Summary of Background Data.

The posterior approach, using an internal fixator, is a standard procedure for stabilizing the injured thoracolumbar spine. Transpedicular bone grafting was invented by Daniaux in 1986 for achieving an interbody fusion. Pedicle screw fixation with additional transpedicular fusion has remained controversial because of inconsistent reports and a lack of late results.


Between January 1989 and July 1992, 76 patients with thoracolumbar fractures were operatively treated, and after a mean of more than 3 years, 56 of 62 patients (90%) still alive who had their implants removed were examined.


According to the Magerl classification, 33 patients sustained Type A, 13 Type B, and 10 Type C fractures. Three patients with incomplete paraplegia returned to normal. In one case of complete paraplegia, no change occurred. The mean operative time was 3 hours. In this study, two complications (3.6%) were observed: one iatrogenic vertebral arch fracture without consequences and one deep infection.

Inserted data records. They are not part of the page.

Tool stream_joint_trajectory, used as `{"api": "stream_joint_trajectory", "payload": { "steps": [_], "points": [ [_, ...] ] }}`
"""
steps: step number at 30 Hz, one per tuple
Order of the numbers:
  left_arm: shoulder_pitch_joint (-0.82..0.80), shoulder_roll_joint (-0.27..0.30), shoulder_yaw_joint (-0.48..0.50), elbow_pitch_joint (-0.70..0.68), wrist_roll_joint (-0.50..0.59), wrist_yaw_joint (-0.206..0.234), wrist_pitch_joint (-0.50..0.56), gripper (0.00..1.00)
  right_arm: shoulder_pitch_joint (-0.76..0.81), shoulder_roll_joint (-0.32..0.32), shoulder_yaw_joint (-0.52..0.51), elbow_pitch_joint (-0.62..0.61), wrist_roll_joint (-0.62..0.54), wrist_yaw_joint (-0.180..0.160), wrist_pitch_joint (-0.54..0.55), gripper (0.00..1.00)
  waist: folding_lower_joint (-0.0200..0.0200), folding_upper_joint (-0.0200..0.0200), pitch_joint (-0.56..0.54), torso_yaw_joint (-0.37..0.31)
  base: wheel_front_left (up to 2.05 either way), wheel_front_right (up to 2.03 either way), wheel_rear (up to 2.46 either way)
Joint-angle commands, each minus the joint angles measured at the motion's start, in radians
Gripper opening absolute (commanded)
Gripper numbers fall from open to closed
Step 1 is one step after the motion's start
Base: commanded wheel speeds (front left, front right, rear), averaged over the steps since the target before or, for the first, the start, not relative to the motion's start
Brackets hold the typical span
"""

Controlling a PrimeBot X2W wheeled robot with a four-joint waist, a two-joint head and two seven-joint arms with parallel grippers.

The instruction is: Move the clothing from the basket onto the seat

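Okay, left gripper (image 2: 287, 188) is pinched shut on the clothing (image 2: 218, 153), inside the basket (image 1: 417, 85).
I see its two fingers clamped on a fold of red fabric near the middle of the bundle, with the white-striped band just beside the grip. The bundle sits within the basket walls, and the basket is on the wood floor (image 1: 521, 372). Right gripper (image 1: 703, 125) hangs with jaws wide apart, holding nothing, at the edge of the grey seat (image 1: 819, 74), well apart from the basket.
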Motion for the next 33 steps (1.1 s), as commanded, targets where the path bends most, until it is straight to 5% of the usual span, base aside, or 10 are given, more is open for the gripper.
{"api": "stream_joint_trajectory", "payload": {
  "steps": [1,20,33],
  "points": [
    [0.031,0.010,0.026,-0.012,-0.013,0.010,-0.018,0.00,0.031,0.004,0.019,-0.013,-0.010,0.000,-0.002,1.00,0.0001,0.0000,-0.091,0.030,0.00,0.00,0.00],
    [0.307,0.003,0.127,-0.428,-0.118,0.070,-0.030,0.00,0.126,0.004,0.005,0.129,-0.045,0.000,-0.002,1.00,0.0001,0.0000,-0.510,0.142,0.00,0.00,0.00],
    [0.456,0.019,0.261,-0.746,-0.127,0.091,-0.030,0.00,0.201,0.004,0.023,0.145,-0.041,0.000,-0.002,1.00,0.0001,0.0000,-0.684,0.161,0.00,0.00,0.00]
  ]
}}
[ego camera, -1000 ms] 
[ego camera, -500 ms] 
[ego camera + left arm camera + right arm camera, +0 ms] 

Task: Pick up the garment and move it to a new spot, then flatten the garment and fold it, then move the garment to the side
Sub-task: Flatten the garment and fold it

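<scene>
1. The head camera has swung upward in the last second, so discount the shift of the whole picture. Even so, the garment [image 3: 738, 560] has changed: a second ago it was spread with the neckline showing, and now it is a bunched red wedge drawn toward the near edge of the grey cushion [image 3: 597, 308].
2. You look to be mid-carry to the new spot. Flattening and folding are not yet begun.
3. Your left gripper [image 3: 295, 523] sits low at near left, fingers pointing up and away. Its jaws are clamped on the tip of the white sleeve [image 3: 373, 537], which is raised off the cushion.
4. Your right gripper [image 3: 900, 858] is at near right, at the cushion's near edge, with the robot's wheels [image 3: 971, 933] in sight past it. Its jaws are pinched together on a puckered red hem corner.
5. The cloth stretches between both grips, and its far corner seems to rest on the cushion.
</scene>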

Compared with the preoperative status, follow-up examinations demonstrated permanent physical and social sequelae: The percentage of individuals able to do physical labor was reduced by half (22 to 11 patients), whereas the share of unemployed or retired patients doubled (4 to 8 patients). At the time of follow-up examination, only 21 of 42 patients continued in sports. The assessment of reported problems and functional outcome with the Hannover spine score reflected a significant difference between the status before injury (96.6/100 points) and at the time of follow-up evaluation (71.4/100 points) (P < 0.001).

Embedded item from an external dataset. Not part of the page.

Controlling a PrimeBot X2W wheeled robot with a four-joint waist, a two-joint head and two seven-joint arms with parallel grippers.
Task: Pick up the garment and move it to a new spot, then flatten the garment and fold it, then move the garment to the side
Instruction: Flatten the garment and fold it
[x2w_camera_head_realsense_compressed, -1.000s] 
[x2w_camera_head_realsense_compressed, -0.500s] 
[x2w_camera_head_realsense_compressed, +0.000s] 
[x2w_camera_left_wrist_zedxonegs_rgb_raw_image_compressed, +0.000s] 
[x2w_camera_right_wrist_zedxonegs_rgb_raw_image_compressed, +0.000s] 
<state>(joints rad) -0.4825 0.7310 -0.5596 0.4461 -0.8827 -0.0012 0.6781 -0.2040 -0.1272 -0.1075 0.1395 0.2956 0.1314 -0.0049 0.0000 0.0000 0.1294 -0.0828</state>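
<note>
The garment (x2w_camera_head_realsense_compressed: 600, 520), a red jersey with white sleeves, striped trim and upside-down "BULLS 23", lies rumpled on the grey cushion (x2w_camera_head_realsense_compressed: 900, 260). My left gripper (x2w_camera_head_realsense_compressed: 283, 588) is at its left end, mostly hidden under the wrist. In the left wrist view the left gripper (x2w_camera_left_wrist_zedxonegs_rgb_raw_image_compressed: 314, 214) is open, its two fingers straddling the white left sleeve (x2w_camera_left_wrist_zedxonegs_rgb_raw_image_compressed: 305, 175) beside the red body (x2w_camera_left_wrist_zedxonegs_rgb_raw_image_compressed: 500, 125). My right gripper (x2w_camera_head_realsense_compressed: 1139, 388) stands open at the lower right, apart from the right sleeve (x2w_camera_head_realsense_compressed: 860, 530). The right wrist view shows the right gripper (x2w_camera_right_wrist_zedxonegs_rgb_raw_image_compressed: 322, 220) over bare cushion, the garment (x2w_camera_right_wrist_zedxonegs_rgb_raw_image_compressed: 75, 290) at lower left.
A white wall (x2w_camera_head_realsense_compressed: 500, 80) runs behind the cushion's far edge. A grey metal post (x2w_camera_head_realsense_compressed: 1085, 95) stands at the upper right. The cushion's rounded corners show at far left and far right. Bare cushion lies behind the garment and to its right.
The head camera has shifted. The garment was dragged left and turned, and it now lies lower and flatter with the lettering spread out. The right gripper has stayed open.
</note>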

The radiographic assessment in the lateral plane (Cobb technique) demonstrated a significant (P < 0.001) mean restoration from an initial angle of −15.6° (kyphosis) to +0.4°(lordosis). Serial postoperative radiographicfollow-up assessment showed progressive loss of correction. At follow-up examination, a mean difference from the postoperative angle of 10.1° was found (P < 0.001). Compared with the preoperative deformity, a mean improvement of 6.1° (average, −9.7°) at follow-up examination was noted. The addition of transpedicular cancellous bone grafting did not decrease the loss of correction. Computed tomography scans after implant removal were performed in nine cases: Only three of nine patients showed evidence of intervertebral fusion. No correlation could be found between the Magerl classification and radiographic outcome. However, the preoperative wedge angle of the vertebral body correlated significantly with the postoperative loss of reduction.


Because of the disappointing results from this study, the authors cannot recommend the additional transpedicular cancellous bone grafting as an interbody fusion technique after posterior stabilization in cases of complete or incomplete burst injury to the vertebral body.